O corregedor nacional de Justiça, ministro Mauro Campbell Marques, afastou de forma cautelar o juiz auxiliar Milton Lívio Lemos Salles realizava, do Núcleo de Justiça 4.0 Cível e de Família do Tribunal de Justiça de Minas Gerais (TJMG), por beber vinho e fumar um cigarro durante uma sessão de julgamento.
O magistrado realizava uma sessão remota de julgamento em 10 de agosto quando a câmera mostrou que ele estava bebendo vinho direto da garrafa e fumando um cigarro que acendeu com um maçarico.
O procedimento foi interrompido logo em seguida.
Após a circulação da gravação da sessão, Salles gravou um vídeo dizendo que estaria sendo difamado.
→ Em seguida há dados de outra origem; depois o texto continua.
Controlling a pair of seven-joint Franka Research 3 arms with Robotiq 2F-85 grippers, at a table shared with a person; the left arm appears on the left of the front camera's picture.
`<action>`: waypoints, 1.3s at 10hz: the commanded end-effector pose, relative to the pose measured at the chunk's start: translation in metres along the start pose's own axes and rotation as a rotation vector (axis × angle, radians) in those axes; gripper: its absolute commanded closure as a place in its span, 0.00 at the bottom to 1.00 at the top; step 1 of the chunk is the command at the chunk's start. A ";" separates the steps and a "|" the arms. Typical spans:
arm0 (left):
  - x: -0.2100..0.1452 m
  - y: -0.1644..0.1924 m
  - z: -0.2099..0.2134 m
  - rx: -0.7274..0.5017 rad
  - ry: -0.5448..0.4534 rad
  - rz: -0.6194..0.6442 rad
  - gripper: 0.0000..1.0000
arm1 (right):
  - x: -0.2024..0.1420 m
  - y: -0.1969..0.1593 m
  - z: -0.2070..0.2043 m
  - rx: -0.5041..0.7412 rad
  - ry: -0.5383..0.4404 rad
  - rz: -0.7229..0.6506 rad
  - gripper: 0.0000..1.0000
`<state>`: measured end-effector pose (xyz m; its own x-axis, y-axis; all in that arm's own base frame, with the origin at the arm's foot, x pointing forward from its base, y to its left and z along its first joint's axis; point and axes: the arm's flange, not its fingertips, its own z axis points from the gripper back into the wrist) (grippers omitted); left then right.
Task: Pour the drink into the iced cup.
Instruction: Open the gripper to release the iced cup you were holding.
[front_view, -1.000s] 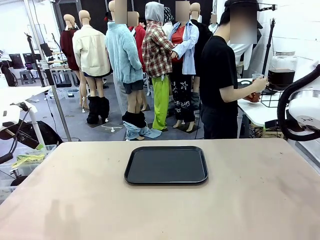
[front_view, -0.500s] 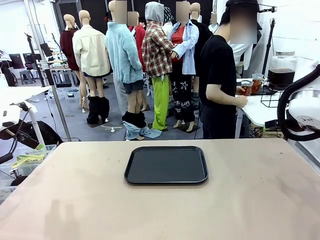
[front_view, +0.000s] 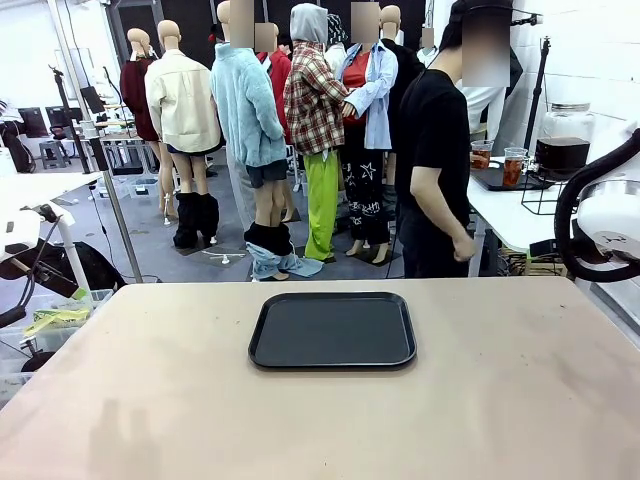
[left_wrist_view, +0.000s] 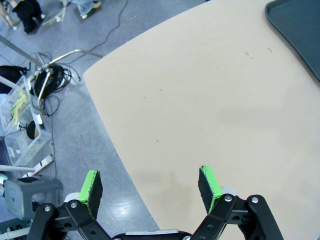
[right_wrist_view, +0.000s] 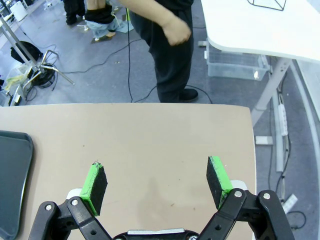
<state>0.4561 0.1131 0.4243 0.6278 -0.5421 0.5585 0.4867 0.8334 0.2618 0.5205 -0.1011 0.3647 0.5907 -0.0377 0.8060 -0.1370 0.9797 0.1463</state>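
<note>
- Drink (front_view: 512, 170) sits in two clear cups on a side desk (front_view: 520, 215) behind the person, well apart from our own desk (front_view: 320, 410); a large jar (front_view: 563, 140) of dark liquid stands near them.
- Our left claw (left_wrist_view: 150, 186) hangs with its jaws spread wide and nothing between the green pads, above the desk's edge with floor below on one side.
- Our right claw (right_wrist_view: 157, 182) is likewise wide open and empty, hovering over bare desk near the far corner.
- Outward from the claws, a black tray (front_view: 333, 330) lies in the middle of our desk with nothing on it; its corner shows in both wrist views.
- Beyond the far edge stands the person (front_view: 437, 150), side-on to us, one hand (right_wrist_view: 177, 31) loosely closed and holding nothing.
- We judge the task has not truly started: neither the drink nor an iced cup has reached our desk, so this is the waiting or setting-up step.
- Next, we expect the cups must be brought to the tray; only then can one claw close on the drink cup, keeping it upright until it tips over the iced one.
</note>
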 end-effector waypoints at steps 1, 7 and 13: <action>0.000 0.000 0.001 0.009 -0.002 -0.001 0.00 | 0.000 0.000 0.000 0.002 -0.002 -0.001 0.00; 0.000 0.000 0.001 0.009 -0.002 -0.001 0.00 | 0.000 0.000 0.000 0.002 -0.002 -0.001 0.00; 0.000 0.000 0.001 0.009 -0.002 -0.001 0.00 | 0.000 0.000 0.000 0.002 -0.002 -0.001 0.00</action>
<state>0.4561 0.1131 0.4243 0.6278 -0.5421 0.5585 0.4867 0.8334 0.2618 0.5205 -0.1011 0.3647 0.5906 -0.0377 0.8060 -0.1370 0.9797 0.1463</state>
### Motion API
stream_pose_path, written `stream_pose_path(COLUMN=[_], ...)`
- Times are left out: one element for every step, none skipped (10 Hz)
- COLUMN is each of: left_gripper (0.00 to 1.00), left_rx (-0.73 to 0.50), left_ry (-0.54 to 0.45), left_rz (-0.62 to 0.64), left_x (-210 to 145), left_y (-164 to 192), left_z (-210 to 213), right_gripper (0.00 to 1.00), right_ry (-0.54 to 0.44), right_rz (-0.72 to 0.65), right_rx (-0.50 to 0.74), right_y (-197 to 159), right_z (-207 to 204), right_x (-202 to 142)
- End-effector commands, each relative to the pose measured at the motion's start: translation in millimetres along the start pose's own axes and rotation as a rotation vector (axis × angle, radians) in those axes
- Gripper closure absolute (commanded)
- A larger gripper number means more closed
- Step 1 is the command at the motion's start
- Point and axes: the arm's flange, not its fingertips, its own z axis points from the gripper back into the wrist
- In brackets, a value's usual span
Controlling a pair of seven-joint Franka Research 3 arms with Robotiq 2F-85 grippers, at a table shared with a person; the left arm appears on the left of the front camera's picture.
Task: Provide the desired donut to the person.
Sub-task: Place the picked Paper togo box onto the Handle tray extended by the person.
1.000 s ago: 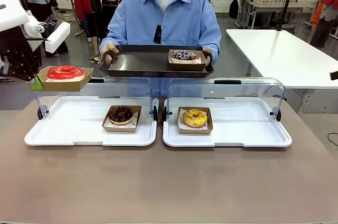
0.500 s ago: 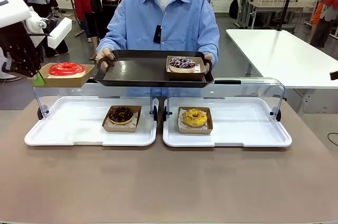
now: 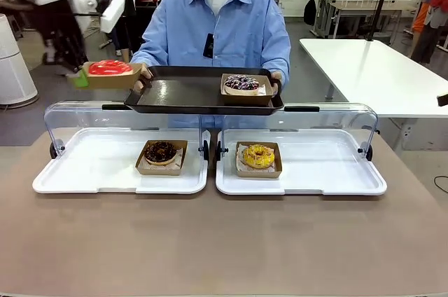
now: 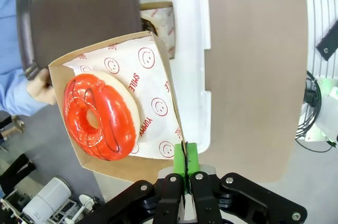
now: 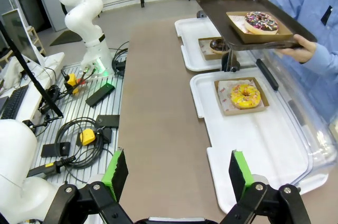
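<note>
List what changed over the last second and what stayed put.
The left gripper, still shut on the edge of the red donut's box, lifted it and carried it toward the left end of the person's dark tray. The person raised the tray slightly. The sprinkled donut stayed on the tray; the chocolate donut and yellow donut stayed on the white trays.

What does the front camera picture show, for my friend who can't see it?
The left gripper holds a box with a red donut beside the dark tray a person holds out. The tray carries a sprinkled donut. Chocolate and yellow donuts sit below.
</note>
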Motion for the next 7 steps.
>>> stream_pose_path(left_gripper=[0.99,0.99,0.99,0.99,0.99,0.99,0.99], left_rx=[-0.009,-0.015,-0.005,-0.002,-0.004,-0.026,-0.022], left_ry=[-0.014,-0.021,-0.031,-0.032,-0.04,-0.052,-0.054], left_rz=[-0.001,-0.026,-0.039,-0.047,-0.053,-0.075,-0.089], left_x=[32,48,61,71,80,90,97], left_y=[24,39,51,63,80,96,104], left_z=[8,6,0,-9,-19,-34,-48], right_gripper=[0.0,0.0,0.0,0.0,0.0,0.0,0.0], right_ry=[-0.009,-0.009,-0.009,-0.009,-0.009,-0.009,-0.009], right_rz=[0.008,0.008,0.008,0.008,0.008,0.008,0.008], right_rx=[0.004,0.004,0.004,0.004,0.004,0.004,0.004], right_y=[1,1,1,1,1,1,1], right_z=[0,0,0,0,0,0,0], right_x=[0,0,0,0,0,0,0])
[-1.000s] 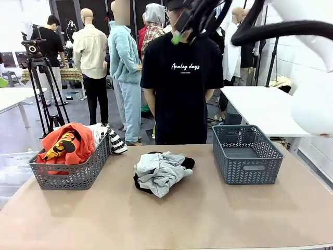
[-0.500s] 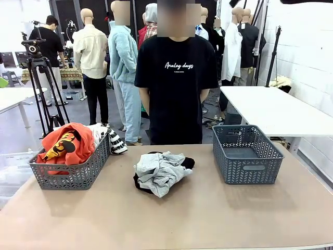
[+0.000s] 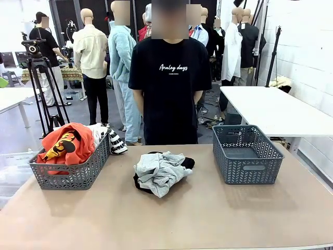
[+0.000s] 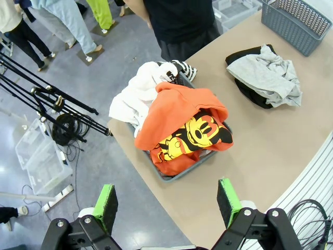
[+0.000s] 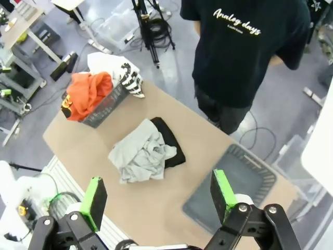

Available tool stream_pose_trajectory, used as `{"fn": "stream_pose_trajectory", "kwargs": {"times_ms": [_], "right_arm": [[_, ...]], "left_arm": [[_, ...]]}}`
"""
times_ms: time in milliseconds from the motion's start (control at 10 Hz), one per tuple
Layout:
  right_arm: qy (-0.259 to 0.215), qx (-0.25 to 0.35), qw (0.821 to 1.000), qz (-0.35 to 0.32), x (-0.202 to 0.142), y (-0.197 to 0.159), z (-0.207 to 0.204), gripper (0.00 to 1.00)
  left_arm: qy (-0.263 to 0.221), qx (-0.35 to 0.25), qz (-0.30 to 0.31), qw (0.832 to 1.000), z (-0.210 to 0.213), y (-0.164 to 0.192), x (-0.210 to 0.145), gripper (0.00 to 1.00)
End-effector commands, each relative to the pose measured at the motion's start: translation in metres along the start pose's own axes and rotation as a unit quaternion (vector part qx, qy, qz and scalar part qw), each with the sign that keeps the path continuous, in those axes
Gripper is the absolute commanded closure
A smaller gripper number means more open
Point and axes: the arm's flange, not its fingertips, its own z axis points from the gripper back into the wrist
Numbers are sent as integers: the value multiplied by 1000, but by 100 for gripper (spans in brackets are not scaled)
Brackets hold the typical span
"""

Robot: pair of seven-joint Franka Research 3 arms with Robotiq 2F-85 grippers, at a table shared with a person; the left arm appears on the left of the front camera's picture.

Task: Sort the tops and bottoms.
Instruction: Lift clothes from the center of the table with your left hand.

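The orange top (image 3: pixel 65 146) and the white top with black print (image 3: pixel 106 136) lie heaped in the left grey basket (image 3: pixel 67 174). At the table's middle, the light grey top (image 3: pixel 158 172) lies crumpled over the black bottoms (image 3: pixel 188 162). My left gripper (image 4: pixel 166 202) hangs open high above the orange top (image 4: pixel 184 130) and white top (image 4: pixel 138 96), nothing between its pads. My right gripper (image 5: pixel 158 197) is open too, high over the grey top (image 5: pixel 138 153) and black bottoms (image 5: pixel 169 138).
An empty grey basket (image 3: pixel 252 169) stands at the table's right, also the basket (image 5: pixel 234 182) below my right gripper. A person in a black tee (image 3: pixel 169 88) stands at the far edge, hands behind the back. A camera tripod (image 3: pixel 39 83) stands off the table's left.
The right arm, which crossed the top of the front view a second ago, has risen out of that view. The person has shifted slightly left. The clothes have not moved.
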Motion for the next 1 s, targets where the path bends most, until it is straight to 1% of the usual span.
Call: {"fn": "stream_pose_trajectory", "kwargs": {"times_ms": [0, 100, 200, 300, 400, 500, 600, 800, 900], "right_arm": [[7, 1, 1000, 0, -2, 1, 1, 0], [61, 14, 997, -34, -29, -16, -29, 0], [87, 30, 992, -89, -74, -33, -48, 0], [93, 37, 987, -129, -112, -37, -55, 0], [99, 37, 983, -148, -141, -37, -61, 0], [115, 11, 978, -176, -166, -38, -62, 0], [122, 4, 974, -193, -186, -37, -62, 0], [152, -16, 968, -201, -216, -26, -90, 0], [189, -34, 962, -196, -232, -21, -117, 0]], "left_arm": [[6, 7, 0, 1000, 0, 0, 0, 0], [6, 7, 0, 1000, 0, 0, 0, 0], [6, 7, 0, 1000, 0, 0, 0, 0], [6, 7, 0, 1000, 0, 0, 0, 0], [6, 7, 0, 1000, 0, 0, 0, 0], [6, 7, 0, 1000, 0, 0, 0, 0], [6, 7, 0, 1000, 0, 0, 0, 0], [6, 7, 0, 1000, 0, 0, 0, 0], [6, 7, 0, 1000, 0, 0, 0, 0]]}}
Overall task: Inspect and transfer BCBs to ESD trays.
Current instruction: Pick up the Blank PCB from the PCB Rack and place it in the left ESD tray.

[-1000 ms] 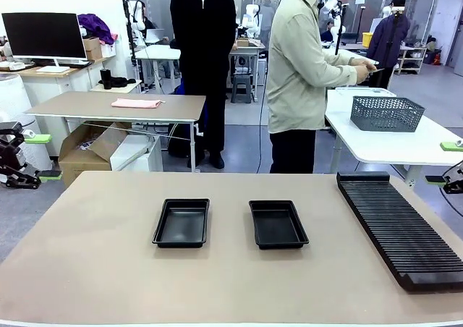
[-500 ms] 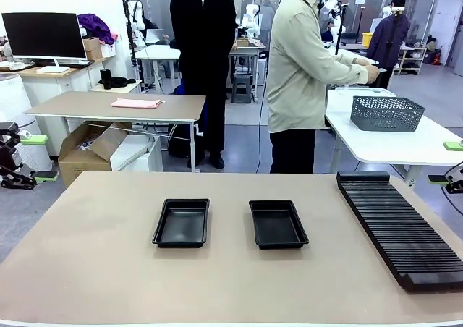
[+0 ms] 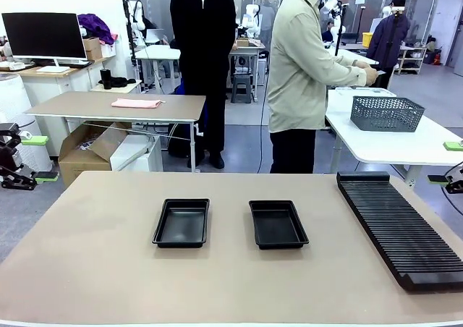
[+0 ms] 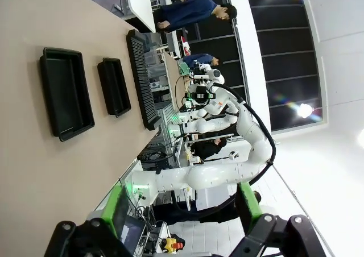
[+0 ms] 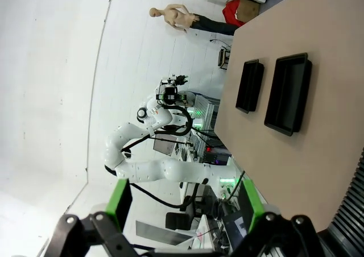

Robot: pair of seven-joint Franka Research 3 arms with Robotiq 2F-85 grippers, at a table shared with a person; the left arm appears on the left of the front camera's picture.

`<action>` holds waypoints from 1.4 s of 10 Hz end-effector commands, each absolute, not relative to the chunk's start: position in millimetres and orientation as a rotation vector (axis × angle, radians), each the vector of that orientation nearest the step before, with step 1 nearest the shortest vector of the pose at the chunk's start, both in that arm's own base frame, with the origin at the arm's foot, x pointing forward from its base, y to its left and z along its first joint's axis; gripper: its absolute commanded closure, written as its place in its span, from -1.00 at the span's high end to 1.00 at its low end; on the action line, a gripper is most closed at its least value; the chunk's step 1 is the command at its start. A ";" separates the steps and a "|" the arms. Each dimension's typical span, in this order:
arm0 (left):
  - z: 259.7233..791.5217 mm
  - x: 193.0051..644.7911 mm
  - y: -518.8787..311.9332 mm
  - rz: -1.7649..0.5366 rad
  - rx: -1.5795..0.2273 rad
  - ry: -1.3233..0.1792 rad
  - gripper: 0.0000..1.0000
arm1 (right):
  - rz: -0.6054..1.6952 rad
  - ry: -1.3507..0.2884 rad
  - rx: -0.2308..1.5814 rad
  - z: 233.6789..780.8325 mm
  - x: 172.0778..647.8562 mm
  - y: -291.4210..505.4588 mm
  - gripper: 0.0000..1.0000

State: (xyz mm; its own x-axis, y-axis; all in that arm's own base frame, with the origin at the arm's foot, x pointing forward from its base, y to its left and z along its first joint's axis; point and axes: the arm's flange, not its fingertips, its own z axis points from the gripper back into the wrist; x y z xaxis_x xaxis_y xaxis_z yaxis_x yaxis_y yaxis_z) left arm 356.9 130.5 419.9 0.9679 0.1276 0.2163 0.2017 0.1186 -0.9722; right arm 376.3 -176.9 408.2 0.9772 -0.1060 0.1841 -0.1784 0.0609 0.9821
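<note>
Two black ESD trays lie side by side mid-table, the left tray (image 3: pixel 181 223) and the right tray (image 3: pixel 278 224), both with nothing in them. They also appear in the left wrist view as a near tray (image 4: pixel 65 92) and a far tray (image 4: pixel 114 86), and in the right wrist view as a near tray (image 5: pixel 289 92) and a far tray (image 5: pixel 249 85). The BCBs are out of view. My left gripper (image 3: pixel 41 157) hangs open off the table's left edge. My right gripper (image 3: pixel 445 162) hangs open off the right edge. Each wrist view has its own jaws spread with nothing between them: left gripper (image 4: pixel 182 211), right gripper (image 5: pixel 185 203).
A long black ribbed rack (image 3: pixel 401 229) lies along the table's right side. At the far side a person in a beige shirt (image 3: pixel 300 66) faces right towards a white table with a grey mesh basket (image 3: pixel 387 113), hands (image 3: pixel 367 71) raised above it.
The person's hands have shifted slightly over the white table. My left gripper has drifted a little towards the picture's left edge. Trays and rack are unmoved.
</note>
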 end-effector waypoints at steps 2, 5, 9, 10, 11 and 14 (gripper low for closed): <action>421.3 357.8 129.9 -0.054 -1.462 -0.279 1.00 | 0.055 -0.228 1.510 408.2 377.6 -175.5 1.00; 421.3 357.8 129.9 -0.054 -1.462 -0.279 1.00 | 0.090 -0.225 1.503 408.1 376.3 -176.4 1.00; 421.3 357.8 129.9 -0.054 -1.462 -0.279 1.00 | 0.078 -0.196 1.515 399.4 383.4 -183.1 1.00; 421.3 357.8 129.9 -0.054 -1.462 -0.279 1.00 | 0.070 -0.216 1.503 404.7 379.3 -176.9 1.00; 421.3 357.8 129.9 -0.054 -1.462 -0.279 1.00 | 0.070 -0.216 1.503 404.7 379.3 -176.9 1.00; 421.3 357.8 129.9 -0.054 -1.462 -0.279 1.00 | 0.070 -0.216 1.503 404.7 379.3 -176.9 1.00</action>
State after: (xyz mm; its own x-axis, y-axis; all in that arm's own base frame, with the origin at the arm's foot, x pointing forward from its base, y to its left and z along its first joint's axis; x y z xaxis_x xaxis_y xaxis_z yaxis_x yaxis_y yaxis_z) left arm 356.9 130.5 419.9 0.9680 0.1274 0.2163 0.2017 0.1186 -0.9722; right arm 381.5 -178.5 401.7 0.9800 -0.0880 0.1784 -0.1725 0.0700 0.9825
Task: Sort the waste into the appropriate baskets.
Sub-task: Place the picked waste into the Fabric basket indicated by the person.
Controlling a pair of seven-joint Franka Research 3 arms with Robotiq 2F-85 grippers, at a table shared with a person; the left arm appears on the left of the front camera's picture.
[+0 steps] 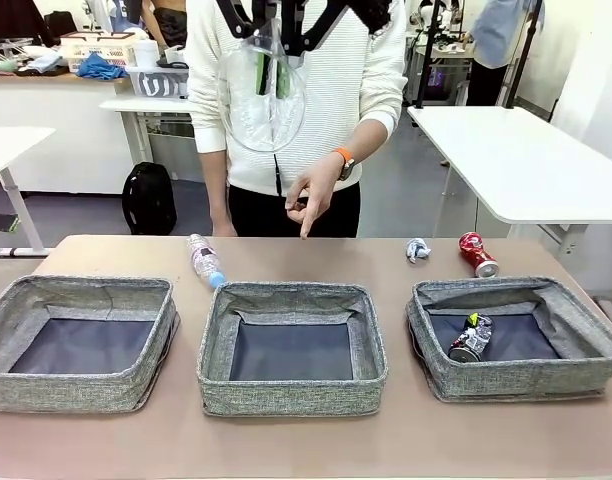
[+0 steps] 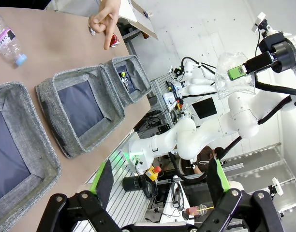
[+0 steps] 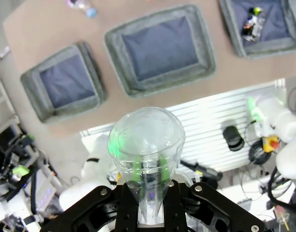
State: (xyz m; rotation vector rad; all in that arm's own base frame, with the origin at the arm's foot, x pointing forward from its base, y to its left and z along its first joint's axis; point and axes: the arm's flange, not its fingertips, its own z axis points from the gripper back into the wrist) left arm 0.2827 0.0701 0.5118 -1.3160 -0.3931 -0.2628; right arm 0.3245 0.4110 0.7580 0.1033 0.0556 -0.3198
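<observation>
Well, brown table (image 1: 286,445) holds three grey baskets (image 1: 291,395) (white tables (image 1: 526,160) behind).

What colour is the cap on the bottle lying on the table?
Light blue; the cap of the bottle shows best in the front view.

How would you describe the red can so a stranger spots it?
Start at the brown table. Find the right-hand grey basket, the one holding a dark can; just behind its far wall lies the red can. It is crushed and red, unlike the white paper wad beside it.
</observation>
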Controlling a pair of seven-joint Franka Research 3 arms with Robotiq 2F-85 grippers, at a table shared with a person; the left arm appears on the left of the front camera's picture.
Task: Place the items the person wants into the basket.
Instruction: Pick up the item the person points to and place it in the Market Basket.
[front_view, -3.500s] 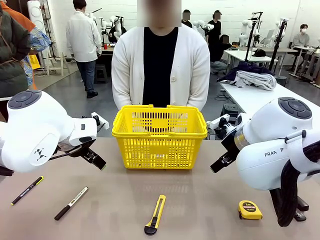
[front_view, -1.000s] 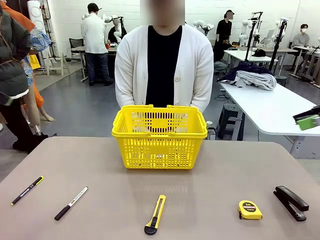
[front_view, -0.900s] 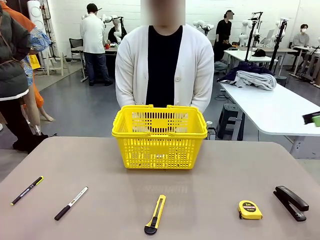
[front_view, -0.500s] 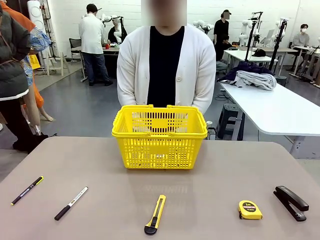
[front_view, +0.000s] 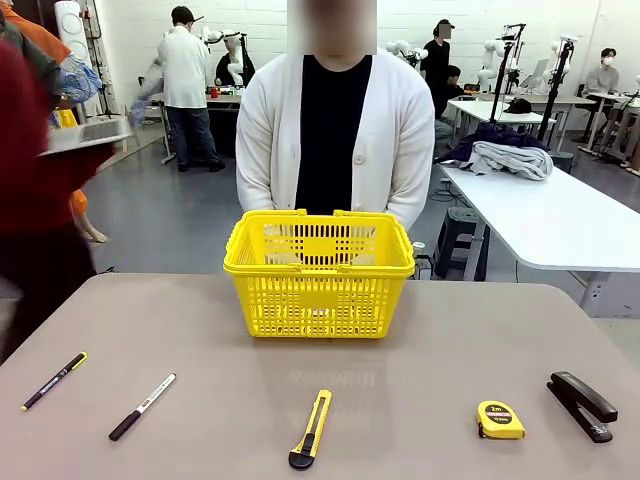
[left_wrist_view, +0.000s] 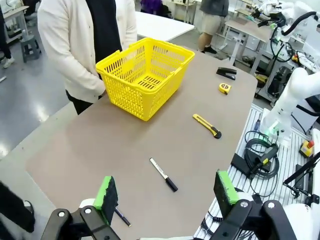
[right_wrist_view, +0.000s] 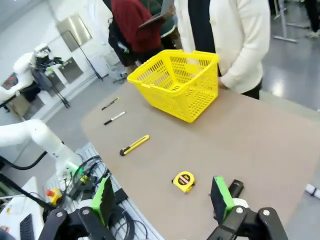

Na gravação, ele também ofende o TJMG, Superior Tribunal de Justiça (STJ), o Supremo Tribunal Federal (STF) e o ministro Alexandre de Moraes.
“Esse Tribunal de Minas Gerais, esse STJ, o STF, o ministro Alexandre de Morais são todos corruptos, filho da p…”, diz Salles no vídeo, no qual parece estar embriagado.
Resposta do Judiciário
Ao ser informado do caso, o TJMG abriu uma apuração no Órgão Especial da Corte e entrou com um procedimento junto à Corregedoria-Geral de Justiça.
Na decisão, Campbell afirmou que a conduta do magistrado é “frontalmente incompatível com os deveres de urbanidade, sobriedade e respeito à função jurisdicional”. Segundo o ministro, além de se comportar de forma incompatível “com a dignidade, a honra e o decoro do cargo”, o magistrado “comprometeu gravemente a imagem e a respeitabilidade do Poder Judiciário perante a sociedade”.
De acordo com o ministro, os fatos são tão graves que “dispensam maior digressão”.
Campell determinou a abertura de uma Reclamação Disciplinar contra o magistrado e o afastou de suas funções até nova deliberação da Corregedoria Nacional de Justiça.
O JOTA procurou o magistrado Milton Lívio Lemos Salles, mas não obteve resposta até a publicação deste texto. O espaço segue aberto.